Orman yangınlarına da dikkat çeken Koçyiğit, "Yanan ormanlarda canı giden kurt, kuş, börtü böcek affetmeyecek; insanlar affetmeyecek" diye vurguladı. 

'ÜLKE YANIYOR, YIKILIYOR'
Koçyiğit, şöyle devam etti: "Ve buradan bir kez daha uyarıyoruz. Artık yeter. Kafanızı kuma gömmekten vazgeçin. Liyakati ve bilimi esas alın. Dönün ülkeye bakın. Ülke yanıyor, ülke yıkılıyor. O tumturaklı bakanlık koltuklarından inin. Bir sahaya gidin, bir hakikati görün. Gidin şu anda Çanakkale'de yanan köylünün feryadını dinleyin. Bunu yapmadığınız sürece o koltuklardan gelir basın toplantılarında daha çok demeç verirsiniz. Ama bunun kimseye bir faydası olmaz. Her yer dökülüyor lime lime. Sadece yangınlar, depremler vesaire değil; bir e-devlet skandalı ile karşılaştık ve gördük ki aslında muazzam bir çürüme ve yozlaşmayla karşı karşıyız.

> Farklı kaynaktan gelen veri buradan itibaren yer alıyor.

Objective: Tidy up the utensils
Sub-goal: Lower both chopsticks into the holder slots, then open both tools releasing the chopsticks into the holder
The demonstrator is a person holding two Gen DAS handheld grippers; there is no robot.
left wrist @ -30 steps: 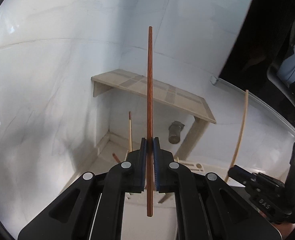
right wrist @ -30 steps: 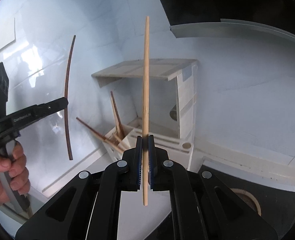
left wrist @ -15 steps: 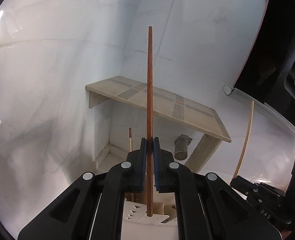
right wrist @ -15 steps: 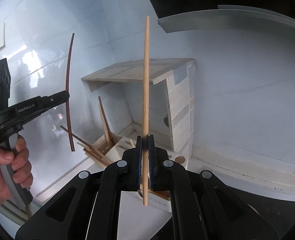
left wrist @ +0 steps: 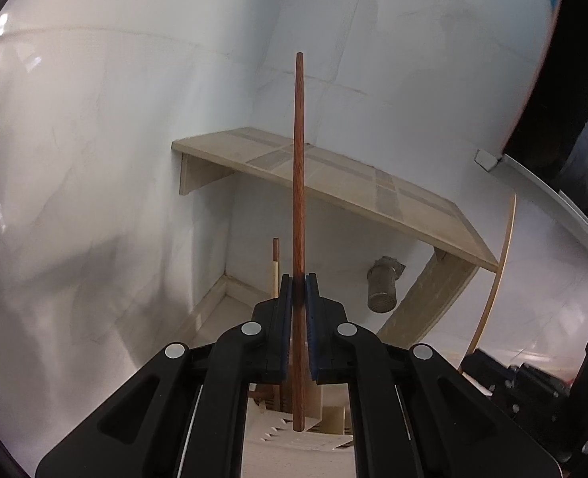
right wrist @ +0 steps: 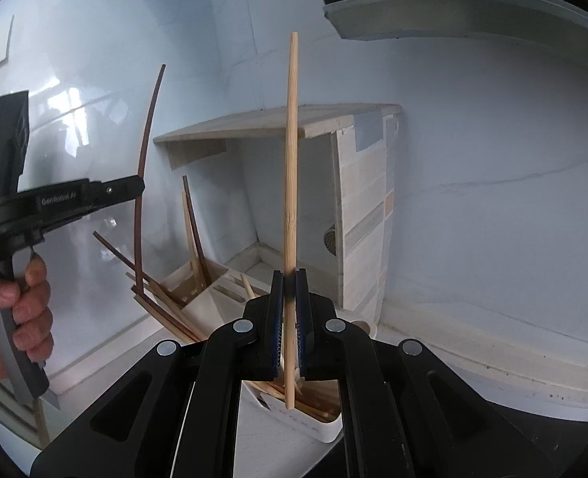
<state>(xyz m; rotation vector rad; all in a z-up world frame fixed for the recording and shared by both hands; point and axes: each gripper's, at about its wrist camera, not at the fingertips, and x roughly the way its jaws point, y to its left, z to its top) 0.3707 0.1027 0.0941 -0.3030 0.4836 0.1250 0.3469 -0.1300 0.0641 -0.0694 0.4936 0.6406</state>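
Observation:
My left gripper [left wrist: 298, 283] is shut on a dark red-brown chopstick [left wrist: 298, 167] that stands upright between the blue pads. My right gripper [right wrist: 290, 277] is shut on a pale bamboo chopstick [right wrist: 291, 159], also upright. Below and just ahead of both sits a white utensil holder [right wrist: 198, 298] with several chopsticks [right wrist: 192, 235] leaning in its compartments. In the right wrist view the left gripper [right wrist: 136, 187], held by a hand [right wrist: 15, 306], hangs at the left with the dark chopstick [right wrist: 144, 151] over the holder's left end. The right gripper [left wrist: 528, 386] shows at the lower right of the left wrist view.
A wooden shelf [left wrist: 333, 175] juts from the white tiled wall corner just behind the holder, with a tiled side panel [right wrist: 367, 215]. A metal strainer-like fitting [left wrist: 383, 290] sits under the shelf. A dark countertop [right wrist: 512, 438] lies at the lower right.
Both grippers have moved forward and down toward the holder under the shelf, each still gripping its chopstick. The shelf and holder look larger and nearer.

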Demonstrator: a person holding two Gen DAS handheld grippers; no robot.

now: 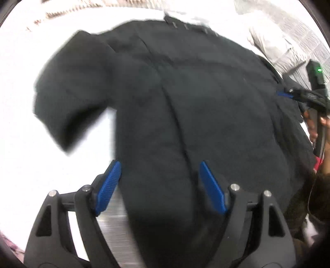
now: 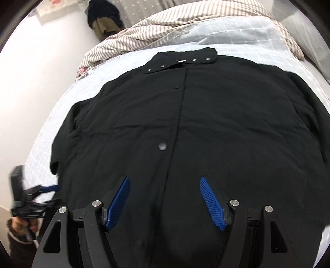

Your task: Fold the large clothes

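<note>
A large black coat [image 2: 206, 123] lies flat on the bed, front up, with its snap-studded collar [image 2: 181, 60] at the far end. One sleeve [image 1: 68, 99] sticks out to the left. Over the coat's near part my right gripper [image 2: 165, 178] hangs open, its blue pads [image 2: 117, 204] apart and holding nothing. My left gripper [image 1: 160, 163] is open too, above the coat's left edge, with cloth below its pads but no grip. Each gripper also shows in the other's view: the left gripper [image 2: 48, 188] at the lower left, the right gripper [image 1: 285, 94] at the coat's right edge.
The bed has a pale quilted sheet [image 2: 237, 35]. A striped duvet [image 2: 165, 26] is bunched along its far side. A dark bundle of clothing [image 2: 103, 18] sits behind that by the white wall [image 2: 31, 72]. A person's hand [image 2: 22, 224] holds the left gripper's handle.
</note>
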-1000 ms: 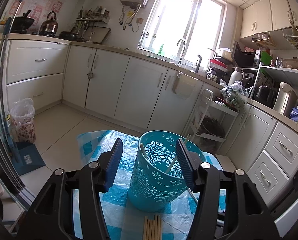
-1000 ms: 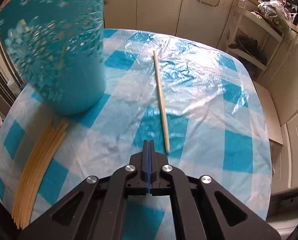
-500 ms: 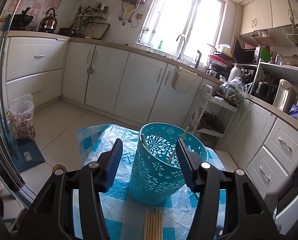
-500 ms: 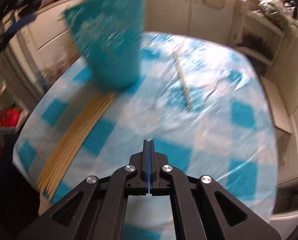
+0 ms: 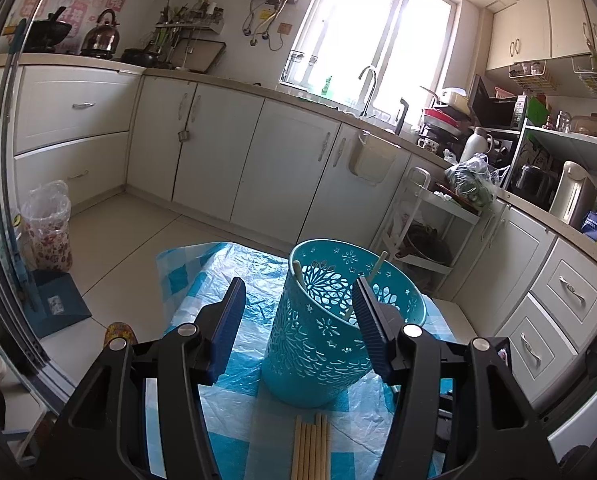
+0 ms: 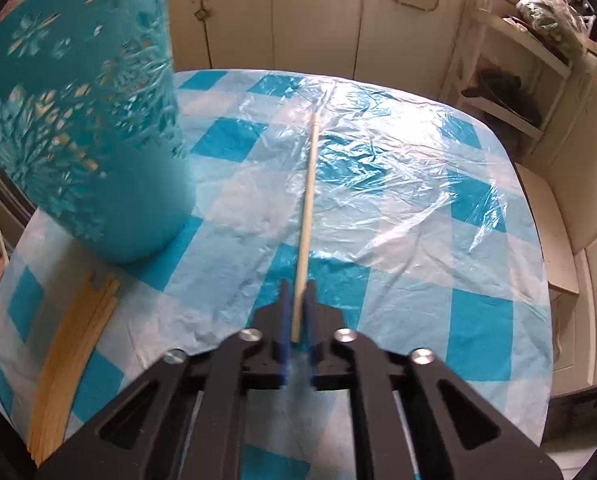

Burada konuşacağımız meselenin sadece birkaç sahte belgeden, taklit edilen e-imzalardan, birkaç yoldan çıkmış yöneticiden ibaret olmadığını ifade etmemiz gerekiyor. Sahte diploma skandalı aslında tüm siyaseti saran zehirli sarmaşığın sadece uçlarını bize gösterdi. Evet, bütün sistem çürümüş, bütün sistem yozlaşmış. Liyakatsizlik almış başını gitmiş. Bunun sadece şu anda bir kısmını görüyoruz ve gördüğümüz kısmı da gerçekten hepimizi dehşete düşürüyor. Bu e-devlet skandalı patlak vermişken neyi öğrendik? Türkiyeli bazı öğrencilerin, yabancı ülkelerin pasaportlarını alarak Türkiye'deki fakültelere yine kayıt yaptırdıkları haberini gördük."